I was having lunch with my father in a small restaurant the other day and a couple walked in. Less then 5 minutes after they sat down his phone rang, for the next 15 minutes he talked on the phone, at that point the woman got up and left. I felt like applauding her.


----------



## lorib (Jan 3, 2001)

I have heard cell phones described as the "cigarettes" of the next decade. Certainly their effect on others is almost as offensive, though perhaps not as unhealthy (and I'm sure that is to be seen). Rude is rude though......stomp on it!!!!

[ 02-10-2001: Message edited by: LoriB ]


----------



## katherine (Aug 12, 2000)

I don't mind that some people do business over their cell phones, and can move around while not losing touch with their customers. 

What bothers me is being sucked into someone's private relationships and conversations--and they have nothing whatever to say! When someone has a loud private conversation in a public place, they are making all the people within listening distance into participants. No, I didn't need to be told that you're calling someone from a cell phone. I also would rather not have known how silly and frivolous you are, too.


----------



## anneke (Jan 5, 2001)

I don't especially like cell phones either. But they are here to stay (just like cigarettes, thongs and television sets) so I thought I'd put together a list of positives for you to consider.

#1 It is better to hear one teenager having a loud silly conversation on his cell phone than it is to see a congregation of ten teenagers yammering silly amongst themselves. (Divide and conquer!)

#2 Free entertainment. Come on now, be honest... Aren't we all just a bit voyeuristic? (Hearing other people's conversations makes me feel so much more NORMAL!!)

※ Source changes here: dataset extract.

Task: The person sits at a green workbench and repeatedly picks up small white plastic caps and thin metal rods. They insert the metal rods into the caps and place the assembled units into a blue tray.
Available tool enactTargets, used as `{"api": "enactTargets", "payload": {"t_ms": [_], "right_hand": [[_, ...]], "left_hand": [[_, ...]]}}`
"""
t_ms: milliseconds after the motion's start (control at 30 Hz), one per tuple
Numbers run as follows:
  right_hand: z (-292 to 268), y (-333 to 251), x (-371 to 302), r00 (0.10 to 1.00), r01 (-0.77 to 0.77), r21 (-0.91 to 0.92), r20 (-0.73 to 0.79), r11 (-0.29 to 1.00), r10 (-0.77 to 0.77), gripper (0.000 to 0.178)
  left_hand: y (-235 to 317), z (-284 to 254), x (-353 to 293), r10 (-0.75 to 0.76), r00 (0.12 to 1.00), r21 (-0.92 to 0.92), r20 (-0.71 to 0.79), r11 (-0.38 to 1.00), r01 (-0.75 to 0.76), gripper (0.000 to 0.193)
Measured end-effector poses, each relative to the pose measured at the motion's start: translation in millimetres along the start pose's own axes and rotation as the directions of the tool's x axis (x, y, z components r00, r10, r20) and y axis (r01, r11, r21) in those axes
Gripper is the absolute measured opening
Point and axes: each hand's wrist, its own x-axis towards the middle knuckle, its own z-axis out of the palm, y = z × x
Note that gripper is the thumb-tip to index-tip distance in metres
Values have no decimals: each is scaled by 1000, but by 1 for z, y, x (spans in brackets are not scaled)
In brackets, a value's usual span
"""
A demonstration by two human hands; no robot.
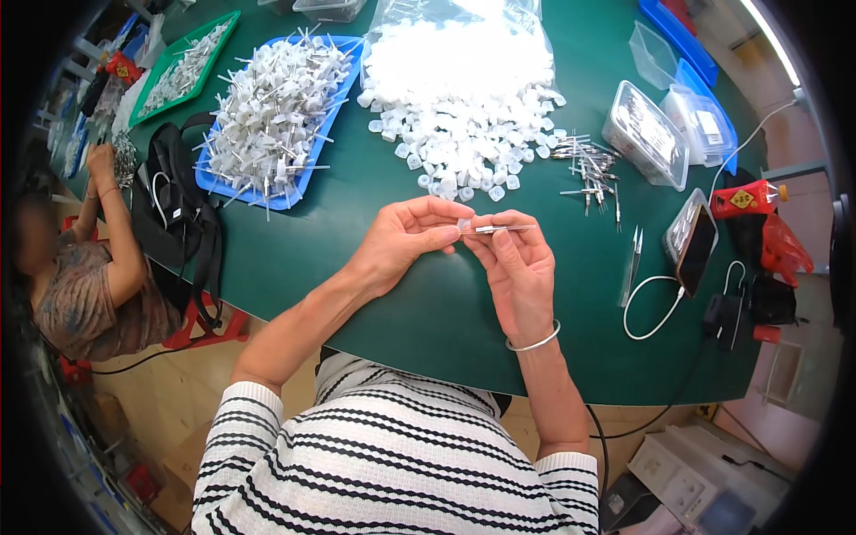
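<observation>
Metal rod [501, 229], thin and silvery, lies almost level between the two hands, a little above the green table [419, 334]. The right hand [520, 263] is closed on it with thumb and fingertips, and its far end points out to the right. The left hand [406, 239] pinches a small translucent cap [464, 224] at the rod's other end.

I judge both pieces to be very light. The rod seems stiff and smooth, so it may roll or turn between the fingers; it is best taken at its thicker middle part, not at the thin tip, which could perhaps bend. The cap looks like hard plastic, somewhat slippery, and it is safer to hold it by its opposite sides.

Whether the rod already enters the cap, or only touches it, I cannot tell, because the fingers cover the meeting place. The cap's opening is also too small to make out.

Farther out, the heap of white caps [459, 156] is so bright near its bag that single pieces melt together. The loose rods [588, 167] beside it cross each other and are hard to count. In the blue tray [354, 55], the upper pieces hide those below.
</observation>
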Motion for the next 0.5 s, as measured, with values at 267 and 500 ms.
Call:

#3 Isn't it nice to send hubby in the snowstorm to get a movie and still have a say in his selection?

Ok, who's next?


(By the way, about cells in church: these people should be excommunicated!)


----------



## marzoli (Nov 17, 2000)

Katherine: Ain't it the truth?! Funny how people think they are so important. It's a mystery.


----------



## pete (Oct 7, 2001)

I do not HATE cell phones. They are just an inanimate object with no tendency towards good or evil. It is the idiots that use these things that I hate. It seems that manners have taken a back seat to convinence, and that drives me nuts. I don't want to listen to someone have a conversation that I am not involved in and only get to hear 1/2 of it. As much as I hate this behavior, the thing I am most concerned about is cell phone use while driving. It has been proven to be dangerous. A friend lost his father to a teenage drive who was busy chatting on her cell phone and didn't see the elderly man crossing the street slowly. She hit him and dragged him 1/2 a block before she realized what had happened. This is not the only case that I have heard, though it is the one that hit closest to home. I watch too many idiots driving, talking on the cell phone and taking notes. Nothing is that important!! Get off the ****ing phone and drive! How did our country survive without pagers, cell phones, answering machines, and ATMs? We survived by showing a little patience.


----------



## bevreview steve (Jan 11, 2000)

I wouldn't have a problem if they were banned from use in cars... I like cell phones, but it's just become way too much. Or on the train... why would I want to be hearing someone else's conversation? I realy *don't care!*


----------



## nicko (Oct 5, 2001)

*OK* So I think we all have it pretty clear about how we feel about cell phones. I guess the issue is how as a restaurant owner or server do you handle a situation with someone using their cell phone in your restaurant. I mean if I was dining and someone was being very loud on a phone I would want the server or GM to go to the table and ask them to stop talking or to at least leave the room.


----------



## anneke (Jan 5, 2001)

I think the message should be positive so as to not alienate yur customers. It should promote a pleasant atmosphere, not one where cell phone users are ostracised and segregated. After all, emergencies happen, and they should simply be encouraged to use their phones with consideration for others.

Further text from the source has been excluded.